Please copy the data exactly as it stands, minus the images.

§ **SUPPLIED MATERIAL**
━━━━

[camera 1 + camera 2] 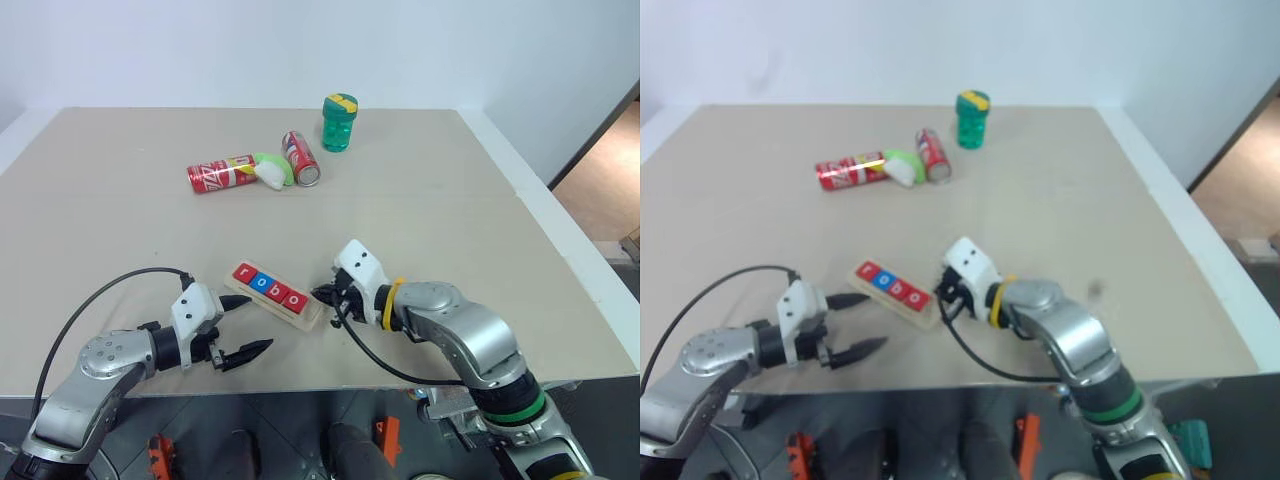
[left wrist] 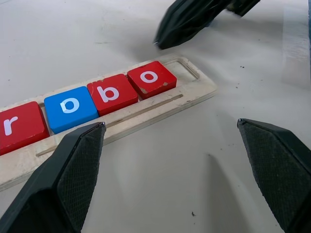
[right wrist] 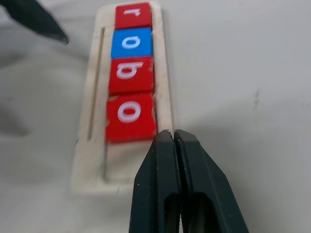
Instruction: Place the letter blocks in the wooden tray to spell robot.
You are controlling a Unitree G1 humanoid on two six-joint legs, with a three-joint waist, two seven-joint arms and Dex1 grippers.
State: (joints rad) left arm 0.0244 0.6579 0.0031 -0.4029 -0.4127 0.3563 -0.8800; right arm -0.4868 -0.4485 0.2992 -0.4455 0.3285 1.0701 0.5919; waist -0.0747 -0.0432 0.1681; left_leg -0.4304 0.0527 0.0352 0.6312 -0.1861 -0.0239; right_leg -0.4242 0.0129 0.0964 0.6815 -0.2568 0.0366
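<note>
Tray (image 1: 288, 297) is lying on the table (image 1: 450, 210) near its front edge, angled, w/ four blocks sitting in the groove: red r (image 3: 132, 15), blue o (image 3: 130, 42), red b (image 3: 130, 72), red o (image 3: 130, 115). They're touching side by side, spelling "robo"; last slot at the tray's right end is showing bare wood. No t block is showing.

R gripper (image 1: 325, 294) is hovering just beside the tray's right end, fingers (image 3: 167, 170) clenched together w/ nothing between them, tips just above the bare slot next to the red o.

L gripper (image 1: 247, 325) is sitting just in front of the tray's left half, fingers (image 2: 73, 170) spread wide, grasping nothing, not touching the tray.

Well behind the tray: two red cans (image 1: 222, 173) lying on their sides, a green-white thing (image 1: 270, 169) between them, and a green cup (image 1: 339, 123) standing upright further back.
</note>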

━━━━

§ **RESULT OF THIS EXERCISE**
[camera 1 + camera 2] 
[left wrist] 
[right wrist] 
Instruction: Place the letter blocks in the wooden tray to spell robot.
You are controlling a Unitree G1 humanoid on two six-joint legs, with a three-joint waist, two seven-joint arms and Dex1 grippers.
State: (joints rad) left arm 0.0244 0.6579 0.0031 -0.4029 -0.4127 0.3563 -0.8800; right arm -0.4868 -0.4485 0.2992 -0.4455 0.3285 1.0701 0.5919; waist -0.0747 -0.0432 0.1681; left_leg -0.4304 0.0527 0.0352 0.6312 -0.1861 -0.0239; right_leg -0.4242 0.0129 0.0964 0.6815 -0.2568 0.0366
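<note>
Tray (image 1: 288, 297) is lying on the table (image 1: 450, 210) near its front edge, angled, w/ four blocks sitting in the groove: red r (image 3: 132, 15), blue o (image 3: 130, 42), red b (image 3: 130, 72), red o (image 3: 130, 115). They're touching side by side, spelling "robo"; last slot at the tray's right end is showing bare wood. No t block is showing.

R gripper (image 1: 325, 294) is hovering just beside the tray's right end, fingers (image 3: 167, 170) clenched together w/ nothing between them, tips just above the bare slot next to the red o.

L gripper (image 1: 247, 325) is sitting just in front of the tray's left half, fingers (image 2: 73, 170) spread wide, grasping nothing, not touching the tray.

Well behind the tray: two red cans (image 1: 222, 173) lying on their sides, a green-white thing (image 1: 270, 169) between them, and a green cup (image 1: 339, 123) standing upright further back.
</note>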

That makes the output complete.